Grausamer Fund: Trächtiges Reh mit Armbrustbolzen erschossen – Polizei ermittelt wegen Wilderei
Nicolai SchlosserGrausamer Fund: Trächtiges Reh mit Armbrustbolzen erschossen – Polizei ermittelt wegen Wilderei
Im Mai wurde ein trächtiges weibliches Reh mit einem Armbrustbolzen tödlich getroffen. Der örtliche JagdPächter entdeckte das Tier am 27. Mai und erstattete Anzeige bei den Behörden. Die Polizei leitete daraufhin Ermittlungen wegen Wilderei und Tierquälerei ein.
Nach dem Fund begannen die Beamten, die Herkunft des Bolzens zu zurückzuverfolgen. Die Ermittlungen führten sie über die Hersteller von Armbrüsten zu einem potenziellen Käufer. Der sichergestellte Bolzen passte zu der Waffe, die für die Tat verwendet worden war.
Am 25. Juni durchsuchte die Polizei auf Beschluss des Amtsgerichts Lüneburg eine Wohnung in Bleckede.
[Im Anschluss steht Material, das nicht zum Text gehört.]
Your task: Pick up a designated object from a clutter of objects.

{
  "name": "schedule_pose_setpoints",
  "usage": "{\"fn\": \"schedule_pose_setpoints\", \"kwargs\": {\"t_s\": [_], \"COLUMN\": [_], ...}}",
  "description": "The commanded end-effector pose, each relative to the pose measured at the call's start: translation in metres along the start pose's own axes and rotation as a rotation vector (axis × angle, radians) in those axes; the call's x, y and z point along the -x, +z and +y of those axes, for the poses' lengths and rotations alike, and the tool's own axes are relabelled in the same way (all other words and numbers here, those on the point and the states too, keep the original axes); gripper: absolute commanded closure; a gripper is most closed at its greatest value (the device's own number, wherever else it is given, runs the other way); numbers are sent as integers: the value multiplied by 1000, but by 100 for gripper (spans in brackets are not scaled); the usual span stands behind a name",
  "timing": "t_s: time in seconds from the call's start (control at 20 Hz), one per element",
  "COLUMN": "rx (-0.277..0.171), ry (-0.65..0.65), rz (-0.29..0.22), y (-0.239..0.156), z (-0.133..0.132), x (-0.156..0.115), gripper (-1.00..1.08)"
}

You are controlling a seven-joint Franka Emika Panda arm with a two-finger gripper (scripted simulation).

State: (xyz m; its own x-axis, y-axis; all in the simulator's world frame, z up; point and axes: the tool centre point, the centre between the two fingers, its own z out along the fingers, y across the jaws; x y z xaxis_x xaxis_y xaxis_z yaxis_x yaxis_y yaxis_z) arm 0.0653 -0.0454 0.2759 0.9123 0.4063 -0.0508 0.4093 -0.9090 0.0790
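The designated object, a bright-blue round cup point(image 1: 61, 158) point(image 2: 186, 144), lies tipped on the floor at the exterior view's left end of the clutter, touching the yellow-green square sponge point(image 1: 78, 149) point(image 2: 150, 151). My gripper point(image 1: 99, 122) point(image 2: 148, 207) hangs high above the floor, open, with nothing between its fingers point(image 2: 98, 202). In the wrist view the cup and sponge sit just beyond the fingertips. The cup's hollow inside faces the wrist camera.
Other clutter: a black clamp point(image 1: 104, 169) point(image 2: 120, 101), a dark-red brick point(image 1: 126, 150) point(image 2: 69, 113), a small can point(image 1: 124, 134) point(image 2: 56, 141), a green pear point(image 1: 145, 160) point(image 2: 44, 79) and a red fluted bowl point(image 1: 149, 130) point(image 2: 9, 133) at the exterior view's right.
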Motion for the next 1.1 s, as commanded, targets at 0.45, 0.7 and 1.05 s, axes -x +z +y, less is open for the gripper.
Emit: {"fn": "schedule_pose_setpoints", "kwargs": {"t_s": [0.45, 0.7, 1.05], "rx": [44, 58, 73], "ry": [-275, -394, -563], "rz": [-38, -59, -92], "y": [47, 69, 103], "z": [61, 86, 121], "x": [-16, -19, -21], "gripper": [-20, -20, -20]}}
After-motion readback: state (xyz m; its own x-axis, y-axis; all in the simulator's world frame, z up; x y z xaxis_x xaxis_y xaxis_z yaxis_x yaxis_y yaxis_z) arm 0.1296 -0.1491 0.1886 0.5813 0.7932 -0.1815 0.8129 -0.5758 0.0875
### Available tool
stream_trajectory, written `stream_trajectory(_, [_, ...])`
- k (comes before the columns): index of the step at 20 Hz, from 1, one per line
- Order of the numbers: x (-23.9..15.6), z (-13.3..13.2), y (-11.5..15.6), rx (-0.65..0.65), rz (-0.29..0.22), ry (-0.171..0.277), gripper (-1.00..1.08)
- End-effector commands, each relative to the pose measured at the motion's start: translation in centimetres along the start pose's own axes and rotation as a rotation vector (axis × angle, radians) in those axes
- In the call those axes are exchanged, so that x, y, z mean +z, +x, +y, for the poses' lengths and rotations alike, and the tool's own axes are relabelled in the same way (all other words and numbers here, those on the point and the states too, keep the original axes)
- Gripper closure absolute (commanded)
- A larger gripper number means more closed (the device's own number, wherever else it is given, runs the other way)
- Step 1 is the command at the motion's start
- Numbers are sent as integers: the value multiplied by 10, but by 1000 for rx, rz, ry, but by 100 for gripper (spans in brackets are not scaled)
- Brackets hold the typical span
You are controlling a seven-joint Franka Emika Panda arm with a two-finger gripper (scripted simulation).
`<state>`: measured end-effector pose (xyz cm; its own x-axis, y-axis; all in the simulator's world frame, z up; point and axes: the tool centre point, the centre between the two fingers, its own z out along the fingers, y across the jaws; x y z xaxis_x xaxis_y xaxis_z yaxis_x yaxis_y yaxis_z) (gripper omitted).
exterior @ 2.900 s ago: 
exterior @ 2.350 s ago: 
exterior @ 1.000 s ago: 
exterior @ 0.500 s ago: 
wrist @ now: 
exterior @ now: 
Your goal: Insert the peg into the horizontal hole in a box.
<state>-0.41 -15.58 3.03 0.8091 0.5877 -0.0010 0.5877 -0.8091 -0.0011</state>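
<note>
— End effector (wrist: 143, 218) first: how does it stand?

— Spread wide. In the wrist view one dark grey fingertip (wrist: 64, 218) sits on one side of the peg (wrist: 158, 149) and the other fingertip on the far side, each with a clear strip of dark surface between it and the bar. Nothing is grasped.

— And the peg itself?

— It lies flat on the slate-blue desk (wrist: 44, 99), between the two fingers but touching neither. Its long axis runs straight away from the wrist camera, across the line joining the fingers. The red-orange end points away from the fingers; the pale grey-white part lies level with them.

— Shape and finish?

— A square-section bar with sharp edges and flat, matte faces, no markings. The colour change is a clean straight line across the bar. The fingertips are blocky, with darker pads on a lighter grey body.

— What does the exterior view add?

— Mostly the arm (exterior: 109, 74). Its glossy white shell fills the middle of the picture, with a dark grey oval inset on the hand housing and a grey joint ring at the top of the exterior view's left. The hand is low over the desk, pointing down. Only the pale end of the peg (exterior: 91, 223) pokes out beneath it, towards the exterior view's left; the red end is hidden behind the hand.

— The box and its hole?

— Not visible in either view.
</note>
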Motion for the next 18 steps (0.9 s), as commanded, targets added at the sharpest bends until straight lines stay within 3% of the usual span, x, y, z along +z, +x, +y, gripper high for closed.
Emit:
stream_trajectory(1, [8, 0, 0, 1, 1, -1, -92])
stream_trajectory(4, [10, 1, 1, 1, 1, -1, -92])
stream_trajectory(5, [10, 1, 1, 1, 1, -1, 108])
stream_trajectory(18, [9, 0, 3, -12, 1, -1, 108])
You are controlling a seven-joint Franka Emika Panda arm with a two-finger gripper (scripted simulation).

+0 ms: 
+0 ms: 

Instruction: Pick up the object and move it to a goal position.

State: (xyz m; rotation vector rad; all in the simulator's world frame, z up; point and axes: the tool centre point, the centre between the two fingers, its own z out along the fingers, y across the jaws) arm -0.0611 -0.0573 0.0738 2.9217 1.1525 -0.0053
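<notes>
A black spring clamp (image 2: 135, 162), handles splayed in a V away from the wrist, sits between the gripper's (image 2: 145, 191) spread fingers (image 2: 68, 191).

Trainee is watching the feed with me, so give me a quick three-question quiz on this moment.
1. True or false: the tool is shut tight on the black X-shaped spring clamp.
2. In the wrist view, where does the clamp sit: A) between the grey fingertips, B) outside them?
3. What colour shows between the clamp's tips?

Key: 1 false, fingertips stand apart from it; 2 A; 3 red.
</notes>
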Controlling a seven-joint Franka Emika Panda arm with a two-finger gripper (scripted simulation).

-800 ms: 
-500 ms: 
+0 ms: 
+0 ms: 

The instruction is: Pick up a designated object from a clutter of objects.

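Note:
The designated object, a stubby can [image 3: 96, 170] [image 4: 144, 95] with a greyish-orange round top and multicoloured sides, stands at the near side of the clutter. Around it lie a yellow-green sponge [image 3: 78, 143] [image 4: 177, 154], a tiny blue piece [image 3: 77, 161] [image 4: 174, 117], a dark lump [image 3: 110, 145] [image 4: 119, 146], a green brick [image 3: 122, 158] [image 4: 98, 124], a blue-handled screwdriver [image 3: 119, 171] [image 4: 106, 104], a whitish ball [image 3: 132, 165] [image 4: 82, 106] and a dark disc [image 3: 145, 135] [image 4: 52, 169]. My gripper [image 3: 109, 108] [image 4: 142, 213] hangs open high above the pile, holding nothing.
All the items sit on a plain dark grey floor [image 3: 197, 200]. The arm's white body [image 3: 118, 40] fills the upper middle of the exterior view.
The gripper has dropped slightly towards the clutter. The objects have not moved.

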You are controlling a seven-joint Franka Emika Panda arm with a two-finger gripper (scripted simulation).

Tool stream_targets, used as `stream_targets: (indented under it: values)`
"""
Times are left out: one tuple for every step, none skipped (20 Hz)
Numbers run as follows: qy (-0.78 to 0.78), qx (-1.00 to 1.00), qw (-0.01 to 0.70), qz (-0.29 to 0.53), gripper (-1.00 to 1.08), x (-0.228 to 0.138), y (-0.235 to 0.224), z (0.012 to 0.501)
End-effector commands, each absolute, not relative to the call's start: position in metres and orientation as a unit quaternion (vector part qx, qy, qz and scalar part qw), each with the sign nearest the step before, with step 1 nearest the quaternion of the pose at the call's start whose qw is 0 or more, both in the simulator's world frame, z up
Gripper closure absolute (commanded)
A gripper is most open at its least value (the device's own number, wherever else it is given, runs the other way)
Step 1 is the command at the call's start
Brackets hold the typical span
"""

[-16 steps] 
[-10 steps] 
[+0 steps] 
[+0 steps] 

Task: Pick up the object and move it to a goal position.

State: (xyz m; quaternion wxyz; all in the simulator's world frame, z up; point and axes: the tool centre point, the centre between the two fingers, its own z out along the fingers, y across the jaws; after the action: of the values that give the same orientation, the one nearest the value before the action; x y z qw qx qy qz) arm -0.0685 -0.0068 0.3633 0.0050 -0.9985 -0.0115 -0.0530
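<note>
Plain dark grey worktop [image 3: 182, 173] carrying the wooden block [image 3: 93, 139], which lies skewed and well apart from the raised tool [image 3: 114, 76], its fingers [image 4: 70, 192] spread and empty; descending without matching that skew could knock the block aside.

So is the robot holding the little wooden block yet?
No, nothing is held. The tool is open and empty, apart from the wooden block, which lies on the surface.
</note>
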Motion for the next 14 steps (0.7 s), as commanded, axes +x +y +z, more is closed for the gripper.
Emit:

Bei der Durchsuchung beschlagnahmten die Beamten eine Armbrust sowie Zubehör, die als Tatwaffe verdächtigt werden. Die Bewohner, die nun unter Tatverdacht stehen, verweigern die Aussage gegenüber den Ermittlern und werden anwaltlich vertreten.
Der Fall bleibt weiterhin Gegenstand aktiver Ermittlungen. Die Behörden werten die beschlagnahmten Beweismittel weiter aus. Bisher wurden keine Anklagen erhoben, doch die Untersuchungen zu Wilderei und Tierquälerei dauern an.